Short Answers

Short Answers…1
We published in the previous issue answers to six questions, and here we continue the remaining answers.
7- Resisting Evil Thoughts
Q- How do I resist evil thoughts if they persist?
A- The first means is to replace one thought with another. Try to change the course of your thoughts. Think of something else, or pray, or read a book. Or occupy yourself with manual work, or chant. If the thought remains, speak with anyone. Or know that the new thought with which you tried to expel the evil thought was not deep enough to expel it. You should expel the thought with another deeper than it.
Bring into your mind another thought—let it be a difficult problem requiring mental effort. And if you read, let it not be superficial reading, but rather interesting reading or that which requires following its points.
You also must avoid the things that cause evil thoughts. Avoid all stumbling blocks and stimulants, whether sights, or hearings, or readings, or meetings… etc.
And from the positive side, fill your mind with material for good spiritual thoughts.
For it is possible that your inner storehouse of thoughts—in the depths of your heart, or your subconscious mind, or your memory—contains nothing but the thoughts that trouble you. Therefore, also store up good thoughts and spiritual feelings so that your mind may be purified.
And beware of surrendering to the evil thought, or negotiating with it, or taking pleasure in it. Rather, flee from it as much as you can.
8- Fighting the Thought of Vainglory
Q- If a thought of greatness or boasting comes to me, how do I respond to it?
A- There are two main means: the first is to remember your sins and rebuke yourself with them, and the thought of greatness will depart from you. The second is to remember the high degrees to which the saints reached in the virtue with which the thought fights you or in others, so you diminish yourself in your own eyes, and feel that you are nothing, and then the thoughts of greatness lighten from you.
Alongside that, you must remember that anything you boast of, God may deprive you of so that you may be humbled. Therefore, you must fear the thought of greatness because it removes grace from you.
Also try to attribute everything to the help of God and His work in you.
For attributing the thing to yourself and to your human effort is what brings boasting.
9- Blasphemy Against the Holy Spirit
Q- What is the sin of blasphemy against the Holy Spirit? And why has it no forgiveness in this world nor in the age to come?

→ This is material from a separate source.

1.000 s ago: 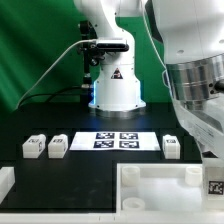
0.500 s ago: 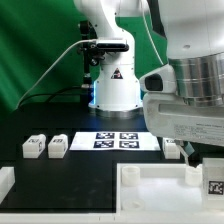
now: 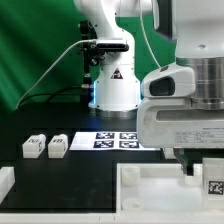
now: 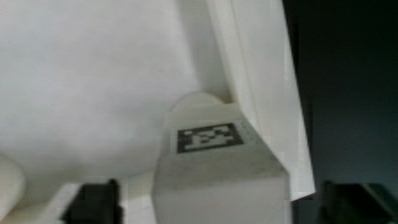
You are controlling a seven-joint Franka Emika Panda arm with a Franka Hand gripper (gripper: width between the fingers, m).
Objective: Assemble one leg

A- Know that every sin a person repents of is forgiven him. For God does not will the death of the sinner but rather that he return and live. And He Himself said, “Whoever comes to Me I will by no means cast out” (Jn 6:37). Even the heretics who blasphemed and deviated from the faith, their repentance was accepted when they returned, and likewise the Church accepted the repentance of those who apostatized from Christianity and offered incense to idols.
The only sin that is not forgiven is the one without repentance. What then is the relationship between lack of repentance and blasphemy against the Holy Spirit? Know that we cannot repent without the work of the Holy Spirit in us: He is the One who convicts us of sin, He is the One who calls us to repentance, He is the One who endears the spiritual life to us and guides us in it.
If we refuse the work of the Holy Spirit in us, we cannot have repentance without Him, and consequently we cannot have forgiveness. And if our refusal of the Holy Spirit’s work continues throughout life, then we will die in our sins, and we will have no forgiveness in this age nor in the age to come.
Thus, blasphemy against the Holy Spirit is the complete and continual rejection of all the Holy Spirit’s work in the heart, throughout life, so that repentance becomes impossible for the person until he dies…
10- Concerning “The Primacy of Peter”!
Q- Why do we deny the primacy of Peter, when the Lord Christ said to him after the Resurrection, “Feed My sheep… feed My lambs”?
A- The Lord Christ did not say this to appoint him as shepherd of the universal Church, but rather to restore him again to the rank of apostleship which he nearly lost by his denial.
It is as though the Lord, with this phrase, placed him equal to the rest of the apostles, while he was exposed to the execution of the verse that says, “Whoever denies Me before men, him I also will deny before the angels of My Father who is in heaven” (Lk 12:9).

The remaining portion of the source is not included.